TO DO:
Scan the entries for "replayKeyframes". Every line that holds it is to be copied.

DATA LISTING:
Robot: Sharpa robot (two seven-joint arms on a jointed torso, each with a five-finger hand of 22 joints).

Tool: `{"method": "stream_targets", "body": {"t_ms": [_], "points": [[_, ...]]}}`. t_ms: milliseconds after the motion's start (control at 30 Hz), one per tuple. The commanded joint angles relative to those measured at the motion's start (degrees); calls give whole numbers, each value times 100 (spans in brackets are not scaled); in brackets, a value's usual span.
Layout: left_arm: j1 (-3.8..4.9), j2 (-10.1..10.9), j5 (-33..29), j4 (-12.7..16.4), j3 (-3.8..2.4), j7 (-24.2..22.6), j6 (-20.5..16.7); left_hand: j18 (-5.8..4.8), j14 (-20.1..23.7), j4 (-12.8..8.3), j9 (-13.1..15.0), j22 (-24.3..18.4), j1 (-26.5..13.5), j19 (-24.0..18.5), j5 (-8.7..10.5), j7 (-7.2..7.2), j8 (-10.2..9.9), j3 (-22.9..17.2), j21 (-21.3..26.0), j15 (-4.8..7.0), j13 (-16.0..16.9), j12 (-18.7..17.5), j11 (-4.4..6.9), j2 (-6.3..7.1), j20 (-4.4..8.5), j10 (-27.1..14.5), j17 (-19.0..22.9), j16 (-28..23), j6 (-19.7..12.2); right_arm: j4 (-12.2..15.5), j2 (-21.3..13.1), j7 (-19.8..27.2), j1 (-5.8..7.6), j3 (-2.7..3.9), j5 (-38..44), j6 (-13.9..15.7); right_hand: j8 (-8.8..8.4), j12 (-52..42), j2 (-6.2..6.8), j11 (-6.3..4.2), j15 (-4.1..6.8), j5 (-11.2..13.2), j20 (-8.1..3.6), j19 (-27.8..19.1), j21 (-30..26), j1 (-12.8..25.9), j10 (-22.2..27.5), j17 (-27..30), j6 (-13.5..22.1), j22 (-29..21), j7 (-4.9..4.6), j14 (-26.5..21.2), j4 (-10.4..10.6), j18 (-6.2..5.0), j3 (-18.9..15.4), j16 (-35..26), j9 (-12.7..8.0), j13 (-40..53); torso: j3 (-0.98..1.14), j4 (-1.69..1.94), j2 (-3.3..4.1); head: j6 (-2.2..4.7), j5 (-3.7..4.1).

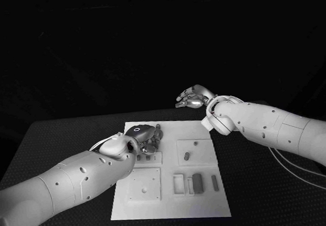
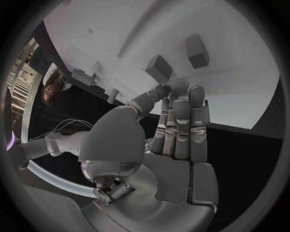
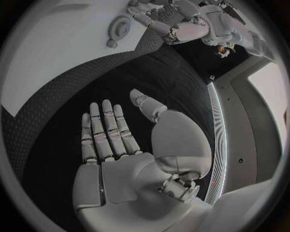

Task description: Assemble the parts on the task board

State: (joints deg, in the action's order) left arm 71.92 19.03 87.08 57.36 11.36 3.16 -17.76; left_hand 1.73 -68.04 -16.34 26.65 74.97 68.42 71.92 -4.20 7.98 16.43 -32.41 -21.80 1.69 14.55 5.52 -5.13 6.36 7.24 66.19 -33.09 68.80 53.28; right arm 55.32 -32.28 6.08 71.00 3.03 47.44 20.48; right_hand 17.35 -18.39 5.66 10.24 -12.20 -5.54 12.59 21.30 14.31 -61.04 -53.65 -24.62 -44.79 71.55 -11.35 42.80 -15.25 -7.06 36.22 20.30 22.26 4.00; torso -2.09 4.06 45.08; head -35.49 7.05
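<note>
The white task board [image 1: 170,207] lies mid-table. My left hand [image 1: 144,136] is over the board's far left part, its fingers [image 2: 181,111] straight and close together, the tips touching the board [image 2: 241,72] beside two grey blocks [image 2: 158,67] [image 2: 196,50]. Nothing shows between thumb and fingers. My right hand [image 1: 193,97] hangs past the board's far edge, off the board; its palm [image 3: 121,150] is flat, fingers apart, holding nothing. Small parts lie on the board: a peg [image 1: 187,155] and upright pieces [image 1: 197,182] in slots. A round gear [image 3: 121,24] sits near my left hand [image 3: 175,21].
The black table [image 1: 59,142] surrounds the board with free room on both sides. A raised square plate [image 1: 144,190] sits at the board's near left. Cables [image 1: 312,177] run under my right arm near the table's right edge.
</note>
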Motion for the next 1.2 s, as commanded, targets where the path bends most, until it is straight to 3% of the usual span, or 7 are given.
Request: {"method": "stream_targets", "body": {"t_ms": [33,567,1200], "points": [[-15,-34,-22,-22,8,-16,201,427,7,1,-21,140,-68,-42,-4,3,-56,15,-42,-52,-20,-60,-22,3,-18,-86,20,43,-95,3,13,66,-1,2,4,-68,27,23,8,20,-9,9,10,38,-34,34,-2,-10,32,8,-95,-35,12,83,-1,-25,-9,-5,1,-1,3,-2,-2],[-114,-95,48,-138,40,-1,421,500,-24,15,-17,140,-80,-18,10,41,5,-1,-123,-73,-17,-69,-41,-67,-57,-5,77,130,12,-3,15,69,-1,2,1,-73,29,23,8,20,-10,9,10,39,-41,34,-2,-11,32,14,-95,-36,12,83,-2,-27,-11,-5,1,0,3,-42,28],[-179,-100,55,-151,71,-132,431,471,-132,1,31,139,-9,48,-34,-58,189,-180,-294,77,73,45,115,-242,53,439,200,257,405,-10,24,72,-1,2,-7,-75,32,23,5,20,-10,9,10,42,-48,36,-2,-14,33,20,-95,-36,12,83,-3,-28,-14,-5,-1,0,1,-67,33]]}}
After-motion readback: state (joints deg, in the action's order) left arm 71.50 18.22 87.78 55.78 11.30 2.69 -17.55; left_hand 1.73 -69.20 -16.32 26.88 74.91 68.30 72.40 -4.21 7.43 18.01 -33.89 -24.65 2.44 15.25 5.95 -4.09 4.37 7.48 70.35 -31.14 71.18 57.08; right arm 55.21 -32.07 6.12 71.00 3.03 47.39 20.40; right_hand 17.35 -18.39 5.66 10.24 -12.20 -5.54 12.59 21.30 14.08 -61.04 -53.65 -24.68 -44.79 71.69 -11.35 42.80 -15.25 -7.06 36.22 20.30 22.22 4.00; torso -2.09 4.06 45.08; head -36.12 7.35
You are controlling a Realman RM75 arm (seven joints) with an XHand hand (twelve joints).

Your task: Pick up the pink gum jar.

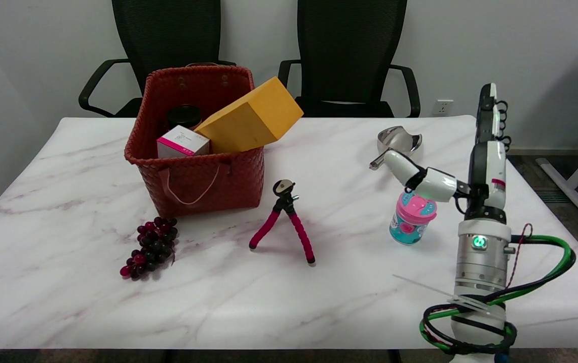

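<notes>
Over the table's right side, the right hand [475,166] is standing upright, fingers spread, holding nothing; the pink gum jar [412,218] is sitting just beside its thumb at seven o'clock.

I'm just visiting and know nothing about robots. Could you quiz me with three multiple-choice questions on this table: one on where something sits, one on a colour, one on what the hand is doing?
1. Where are the grapes?
A. in the basket
B. on the table in front of the basket
C. beside the scoop

2. What colour are the small tripod's legs?
A. pink
B. green
C. yellow

3. The right hand:
A. holds the gum jar aloft
B. is open beside the jar
C. grips the tripod

B: they lie on marble.
A: pink legs.
B: fingers spread, jar standing.
</notes>
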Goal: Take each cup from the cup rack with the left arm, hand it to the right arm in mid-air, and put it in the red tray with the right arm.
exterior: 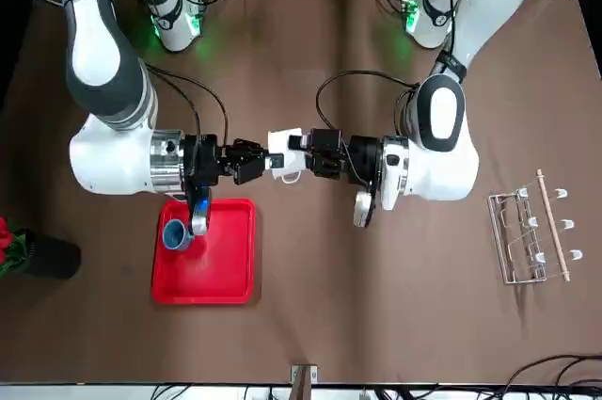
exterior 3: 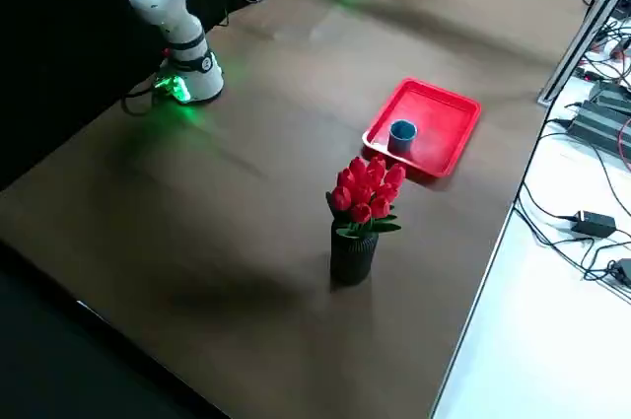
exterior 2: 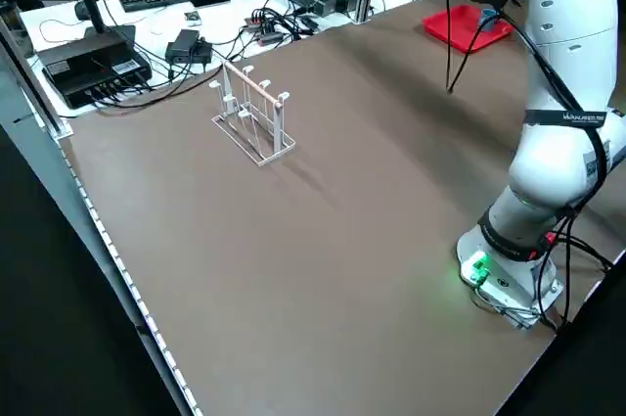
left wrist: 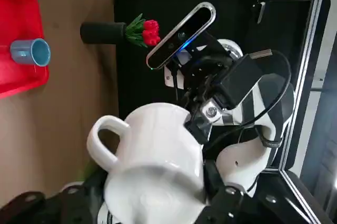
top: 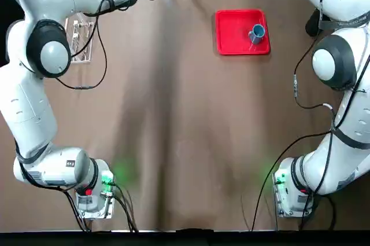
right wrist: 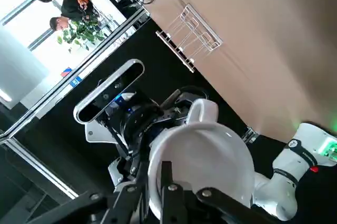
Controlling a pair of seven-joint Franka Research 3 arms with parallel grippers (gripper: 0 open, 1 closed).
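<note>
While the left gripper (exterior: pixel 301 144) is squeezing the white cup (exterior: pixel 281 146) in mid-air, the right gripper (exterior: pixel 270 163) is pinching its side – one finger inside, one outside. Passing it well is needing both arms steady – right holding tight, then left letting go gently.

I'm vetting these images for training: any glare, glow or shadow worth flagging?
Top view: green glow beside both arm bases, soft shadows down the table. Left wrist view: highlights on the white mug. Left side view: faint shadow beside the cup rack.
</note>
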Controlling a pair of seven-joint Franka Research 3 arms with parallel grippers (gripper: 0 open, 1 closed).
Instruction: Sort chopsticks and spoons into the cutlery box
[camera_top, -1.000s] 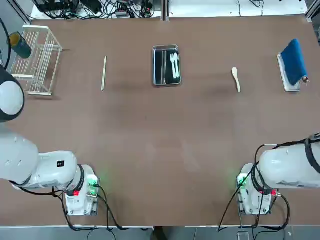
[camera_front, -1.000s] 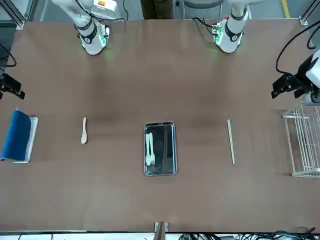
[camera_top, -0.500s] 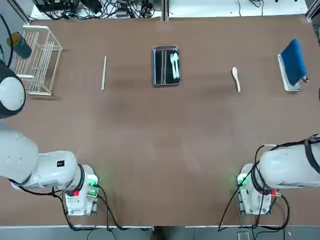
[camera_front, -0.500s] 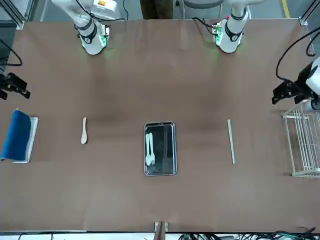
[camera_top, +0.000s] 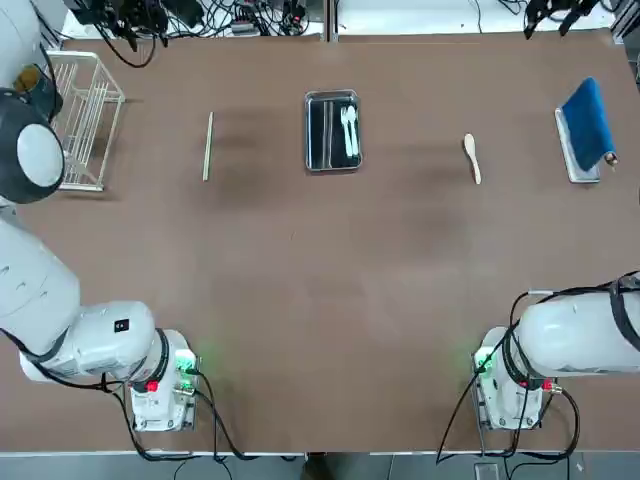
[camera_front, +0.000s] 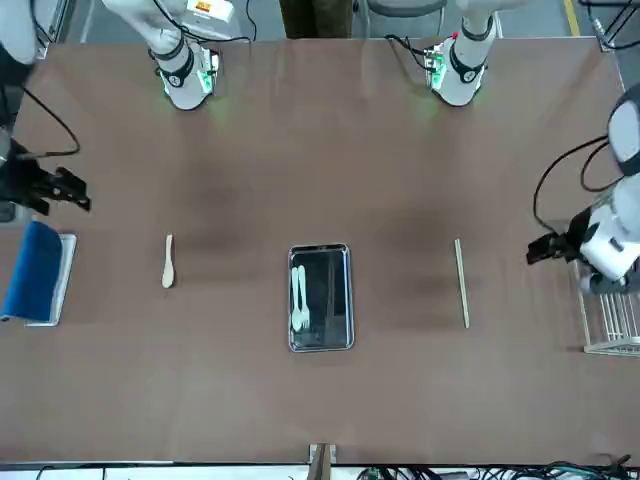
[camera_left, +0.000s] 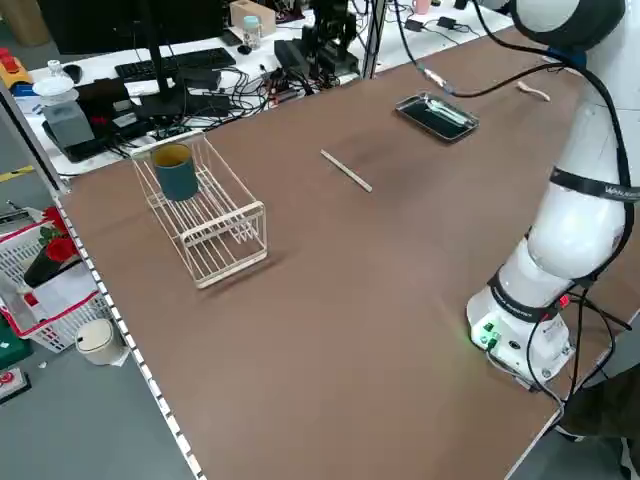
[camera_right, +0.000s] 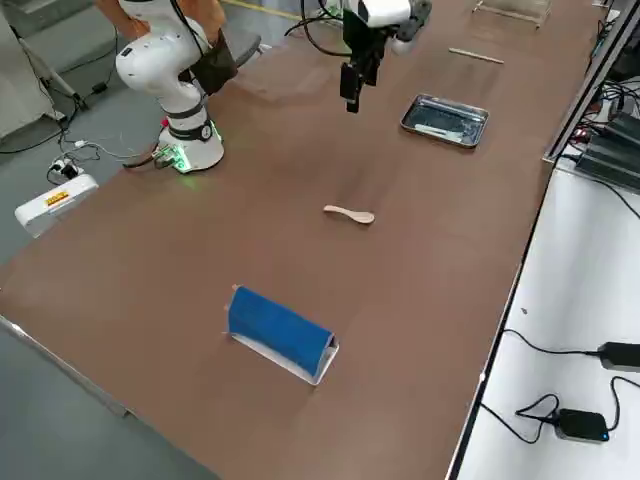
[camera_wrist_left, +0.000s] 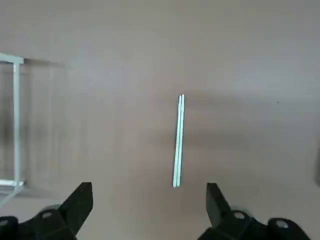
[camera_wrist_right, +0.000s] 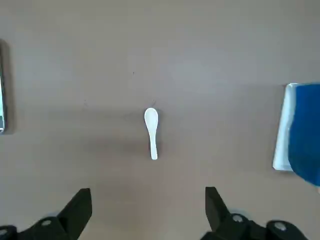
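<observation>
- Holding the left pincer high above the brown surface, wide open, with nothing in its grasp.
- Holding the right pincer likewise raised, spread wide and carrying nothing.
- Below the left pincer, well apart from it, showing two thin, straight, pale wooden chopsticks laid side by side; probably placed together so that one grasp can take both.
- Below the right pincer, untouched, showing a small cream-white spoon with an oval bowl; likely left within that arm's easy reach.
- Between the two pincers' sides, showing the shallow, shiny metal cutlery tray with rounded corners; presumably set centrally to serve both arms.
- Inside that tray, showing a white spoon and a white fork lying lengthwise; leaving bare room in the other part, probably meant for chopsticks.
- Outward of the left pincer, showing a white wire rack with a teal cup; calling for care if lowering that arm close by.
- Outward of the right pincer, showing a white holder with a blue top; apart from the spoon, so hardly blocking a straight descent.
</observation>
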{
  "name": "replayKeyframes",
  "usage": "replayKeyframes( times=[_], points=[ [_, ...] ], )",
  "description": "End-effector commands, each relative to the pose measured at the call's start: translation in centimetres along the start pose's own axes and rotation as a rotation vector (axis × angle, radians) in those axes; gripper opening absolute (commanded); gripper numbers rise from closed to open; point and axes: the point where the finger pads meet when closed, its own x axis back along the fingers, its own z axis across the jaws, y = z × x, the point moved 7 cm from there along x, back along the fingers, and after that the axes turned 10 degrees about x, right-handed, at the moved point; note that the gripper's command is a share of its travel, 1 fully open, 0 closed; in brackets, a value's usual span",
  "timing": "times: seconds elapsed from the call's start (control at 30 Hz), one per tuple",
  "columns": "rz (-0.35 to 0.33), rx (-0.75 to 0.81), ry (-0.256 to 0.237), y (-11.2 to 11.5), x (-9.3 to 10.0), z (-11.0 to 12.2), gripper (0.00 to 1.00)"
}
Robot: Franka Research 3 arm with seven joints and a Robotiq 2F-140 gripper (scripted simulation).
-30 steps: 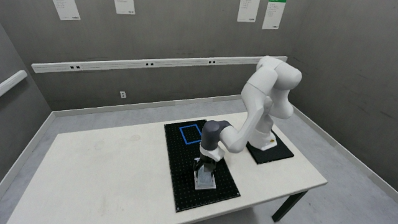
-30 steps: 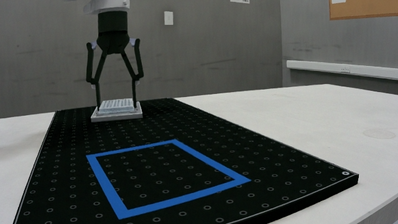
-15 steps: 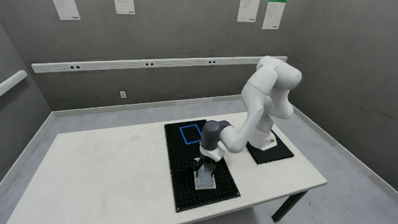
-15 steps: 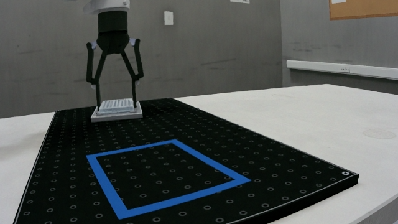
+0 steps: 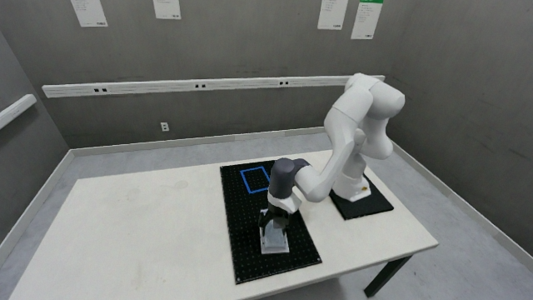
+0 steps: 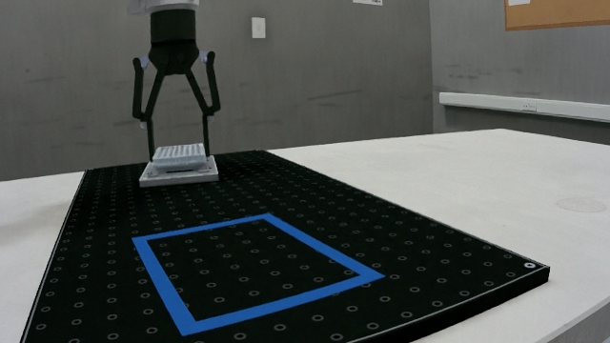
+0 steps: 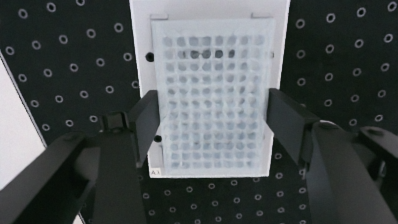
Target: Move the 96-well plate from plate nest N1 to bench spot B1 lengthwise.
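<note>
While the pale, translucent 96-well plate [image 5: 275,237] [image 6: 178,155] [image 7: 215,100] is above the light grey rectangular plate nest [image 5: 275,251] [image 6: 178,181] [image 7: 142,30], the black two-finger gripper [image 5: 275,227] [image 6: 179,156] [image 7: 212,104] has it pinched by its two long sides, the fingers standing partway open, just as far apart as the plate is wide. In the exterior view the plate looks slightly tilted and raised from the nest, with a dark slot visible on the nest beneath it. Seen from the wrist, one finger pad meets each long side, and the plate's rows of wells face up between them; several wells in a row near the upper end look darker than the rest. A small white label marked A1 [image 7: 155,172] is on the nest, by the lower left corner of the plate in that view. The nest stands on a black perforated board [image 5: 246,267] [image 6: 105,286] [image 7: 50,90], which lies on an off-white table [image 5: 146,217] [image 6: 477,176] [image 7: 17,135]. Toward the other end of the same board is the blue taped outline [image 5: 246,182] [image 6: 286,301], well apart from the plate, which is wholly outside it. The white jointed arm [image 5: 350,104] rises from a square black base plate [image 5: 387,207] on the table, beside the board, and reaches over to the nest with its gripper pointing down.
</note>
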Motion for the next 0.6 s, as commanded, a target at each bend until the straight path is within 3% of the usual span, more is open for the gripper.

SOLVED EXERCISE:
  "name": "replayKeyframes",
  "usage": "replayKeyframes( times=[_], points=[ [_, ...] ], )",

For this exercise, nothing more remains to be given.